Copy out the entire listing precisely.

◇ ◇ ◇

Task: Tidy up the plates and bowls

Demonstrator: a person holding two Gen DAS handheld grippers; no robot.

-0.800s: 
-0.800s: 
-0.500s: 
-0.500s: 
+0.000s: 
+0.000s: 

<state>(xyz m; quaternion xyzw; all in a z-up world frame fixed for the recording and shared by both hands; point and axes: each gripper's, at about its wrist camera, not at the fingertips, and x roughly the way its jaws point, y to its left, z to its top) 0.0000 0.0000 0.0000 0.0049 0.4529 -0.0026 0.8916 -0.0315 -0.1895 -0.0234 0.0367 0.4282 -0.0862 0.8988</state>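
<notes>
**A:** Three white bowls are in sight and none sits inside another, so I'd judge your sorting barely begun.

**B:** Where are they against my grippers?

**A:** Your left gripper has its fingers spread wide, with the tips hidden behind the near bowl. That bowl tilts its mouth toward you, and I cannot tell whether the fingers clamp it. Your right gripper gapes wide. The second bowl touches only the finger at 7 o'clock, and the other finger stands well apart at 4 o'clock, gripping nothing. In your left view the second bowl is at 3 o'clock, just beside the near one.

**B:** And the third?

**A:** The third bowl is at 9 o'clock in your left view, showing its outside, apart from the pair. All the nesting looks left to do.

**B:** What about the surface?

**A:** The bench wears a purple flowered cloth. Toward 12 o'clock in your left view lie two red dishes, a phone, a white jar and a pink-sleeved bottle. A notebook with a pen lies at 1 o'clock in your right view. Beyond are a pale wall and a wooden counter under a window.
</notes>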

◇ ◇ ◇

Response box:
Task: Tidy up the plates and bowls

Demonstrator: a person holding two Gen DAS handheld grippers; no robot.

-0.800s: 
-0.800s: 
-0.500s: 
-0.500s: 
+0.000s: 
+0.000s: 

<state>(xyz m; quaternion xyzw; all in a z-up world frame fixed for the recording and shared by both hands; point and axes: each gripper's, at about its wrist camera, not at the fingertips, and x roughly the way its jaws point, y to its left, z to its top) 0.0000 0.0000 0.0000 0.0049 0.4529 -0.0026 0.8916 -0.0315 -0.1895 -0.0234 0.0367 0.4282 -0.0862 0.8988</state>
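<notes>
**A:** Three white bowls are in sight and none sits inside another, so I'd judge your sorting barely begun.

**B:** Where are they against my grippers?

**A:** Your left gripper has its fingers spread wide, with the tips hidden behind the near bowl. That bowl tilts its mouth toward you, and I cannot tell whether the fingers clamp it. Your right gripper gapes wide. The second bowl touches only the finger at 7 o'clock, and the other finger stands well apart at 4 o'clock, gripping nothing. In your left view the second bowl is at 3 o'clock, just beside the near one.

**B:** And the third?

**A:** The third bowl is at 9 o'clock in your left view, showing its outside, apart from the pair. All the nesting looks left to do.

**B:** What about the surface?

**A:** The bench wears a purple flowered cloth. Toward 12 o'clock in your left view lie two red dishes, a phone, a white jar and a pink-sleeved bottle. A notebook with a pen lies at 1 o'clock in your right view. Beyond are a pale wall and a wooden counter under a window.
</notes>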

No additional output is required for this exercise.